11A003 Anti-Business Bias by Jim Davies, 1/3/2011    

Accidents happen, and after the event it's often possible to identify some human error that caused them. Two years ago an aircraft was brought safely back to earth (or at any rate to the Hudson River) after hitting a flock of birds, in a much praised and very skillful piece of flying by Captain Sullenberger; but I've been unable to find any explanation of why he or his co-pilot flew into the flock in the first place. It was a clear day and the birds were in full view from the moment the plane left the La Guardia runway; was neither of them looking where he was going? What are the windows for?

Similarly the companies involved in the Gulf oil spill last Summer made one or more mistakes, but the media have been much less tolerant towards them, to BP especially, than they were to that aircrew. A double standard is at work, and it has to do with their vicious anti-business bias.

It's quite a puzzle, this double standard. Journalists work for companies owned by shareholders; they are part of a capitalist system, a business environment; yet they salivate over opportunities to bite the hand that feeds them, and editors go along or encourage it. They all buy gasoline, so know that that system brings them fuel at over 150,000 stations across the USA, at prices that are no higher now in real terms than they were in 1980 (click here to enlarge) and they almost never have to wait in line. Yet they pour hatred and scorn over the heads of such companies when accidents occur, as occasionally they must. Why?

More: one of their recurrent complaints is that big business "writes its own regulations" to favor its own interests - and in that they have germ of truth. What the media don't ask is why it should be regulated at all, since free-market competition would certainly keep companies honest far better than some slob of a government bureau-rat can ever do. On the one hand they never question the "necessity" for government, yet they bleat when businesses work with government to so regulate their industry as to protect them from more nimble competitors - to maintain a monopoly or cartel.

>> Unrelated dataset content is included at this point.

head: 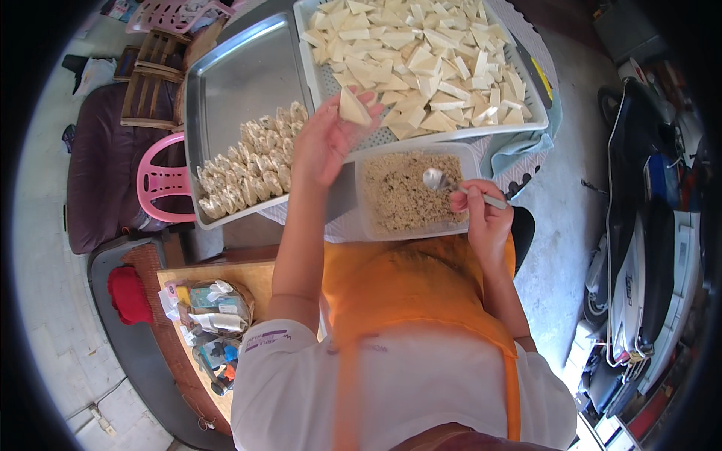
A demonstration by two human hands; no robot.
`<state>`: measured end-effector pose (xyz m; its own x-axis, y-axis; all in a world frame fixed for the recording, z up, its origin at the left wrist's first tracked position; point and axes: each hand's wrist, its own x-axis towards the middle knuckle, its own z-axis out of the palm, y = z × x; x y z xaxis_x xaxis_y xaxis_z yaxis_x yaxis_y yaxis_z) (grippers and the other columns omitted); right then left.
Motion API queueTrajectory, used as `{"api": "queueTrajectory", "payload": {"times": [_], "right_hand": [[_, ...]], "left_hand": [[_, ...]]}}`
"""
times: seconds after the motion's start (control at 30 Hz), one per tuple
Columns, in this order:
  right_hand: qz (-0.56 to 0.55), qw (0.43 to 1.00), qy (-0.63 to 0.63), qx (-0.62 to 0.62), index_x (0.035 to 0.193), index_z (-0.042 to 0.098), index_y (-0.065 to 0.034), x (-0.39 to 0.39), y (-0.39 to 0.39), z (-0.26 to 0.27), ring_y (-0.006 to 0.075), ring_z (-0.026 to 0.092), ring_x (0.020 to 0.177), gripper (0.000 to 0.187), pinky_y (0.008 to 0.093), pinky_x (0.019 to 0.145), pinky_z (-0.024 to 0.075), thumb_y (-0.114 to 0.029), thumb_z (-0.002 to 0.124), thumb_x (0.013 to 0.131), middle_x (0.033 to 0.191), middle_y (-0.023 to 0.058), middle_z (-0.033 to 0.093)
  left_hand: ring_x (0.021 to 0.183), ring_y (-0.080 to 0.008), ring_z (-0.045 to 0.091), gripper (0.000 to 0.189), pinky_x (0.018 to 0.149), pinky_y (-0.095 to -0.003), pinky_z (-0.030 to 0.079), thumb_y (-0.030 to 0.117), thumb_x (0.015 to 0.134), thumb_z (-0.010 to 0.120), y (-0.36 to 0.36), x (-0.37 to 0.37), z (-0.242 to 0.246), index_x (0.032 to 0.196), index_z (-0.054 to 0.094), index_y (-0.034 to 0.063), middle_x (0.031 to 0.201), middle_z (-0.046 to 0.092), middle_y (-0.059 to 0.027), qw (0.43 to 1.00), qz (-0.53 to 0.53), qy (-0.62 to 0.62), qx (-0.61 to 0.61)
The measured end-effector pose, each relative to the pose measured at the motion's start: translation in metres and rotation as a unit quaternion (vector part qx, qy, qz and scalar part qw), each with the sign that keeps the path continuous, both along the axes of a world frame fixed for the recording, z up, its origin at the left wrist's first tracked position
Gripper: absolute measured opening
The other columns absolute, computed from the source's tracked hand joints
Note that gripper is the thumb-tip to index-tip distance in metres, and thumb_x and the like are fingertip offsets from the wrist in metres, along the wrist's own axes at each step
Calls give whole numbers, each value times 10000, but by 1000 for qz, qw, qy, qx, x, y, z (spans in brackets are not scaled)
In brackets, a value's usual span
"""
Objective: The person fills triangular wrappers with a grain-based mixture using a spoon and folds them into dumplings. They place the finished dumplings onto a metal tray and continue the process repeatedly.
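Note:
A pale tofu triangle (354,108) rests on the raised fingers of my left hand (327,141), in front of the white perforated tray's near edge. My right hand (489,217) grips a metal spoon (437,179) by its handle, its bowl over the crumbly brown filling (406,197). That filling lies in a translucent plastic tub (365,217) close to my waist. Many more tofu triangles (417,62) are heaped in the white perforated tray (485,133). To the left, a metal tray (242,73) carries rows of filled pieces (254,163) along its near side.
A pink plastic chair (148,175) stands by the metal tray's left side. Left of me, a wooden table (262,276) holds a basket of small items (225,307). A bluish cloth (516,149) lies beside the white tray. A motor scooter (632,270) is parked at the right.

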<state>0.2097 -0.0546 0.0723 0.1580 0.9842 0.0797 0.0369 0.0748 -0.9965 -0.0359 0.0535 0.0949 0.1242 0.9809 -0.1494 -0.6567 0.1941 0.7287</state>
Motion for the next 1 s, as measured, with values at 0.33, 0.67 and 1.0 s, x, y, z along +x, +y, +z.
{"api": "queueTrajectory", "payload": {"times": [0.33, 0.67, 1.0], "right_hand": [[85, 922, -249, 283, 850, 610, 7, -15, 1, 51, 284, 615, 649, 154, 322, 573, 496, 86, 573, 722, 773, 116, 626], [130, 885, -324, 307, 942, 594, 13, -20, -10, 42, 287, 596, 653, 274, 350, 568, 500, 55, 617, 672, 821, 119, 616], [104, 977, -149, 112, 945, 606, 15, -21, -2, 27, 295, 621, 684, 140, 345, 647, 510, -25, 560, 819, 828, 156, 634]], "left_hand": [[1188, -275, 501, 434, 961, -382, 459, -15, 915, 366, -75, 46, -10, 1348, 354, 8, 1286, 483, -141, 993, -111, -5, -31], [1097, -198, 549, 463, 925, -340, 477, -27, 911, 372, -80, 49, -14, 1365, 378, 66, 1229, 537, -109, 978, -117, 170, 11], [1098, -196, 541, 404, 955, -330, 455, -46, 896, 351, -82, 41, -22, 1274, 475, 24, 1218, 542, -106, 983, -90, 159, 29]]}}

I don't know, but think the bias comes from the fictions drilled into their heads at school and college, always by socialists (who are seldom able to earn a living other than by working for the biggest monopoly of all - the government "education" industry.) We are very fortunate to be living at a time when an unregulated Internet is busy pulling the plug on the resulting media cartel, and when that education monopoly is teetering on the edge of extinction. A few more years, and both will be history.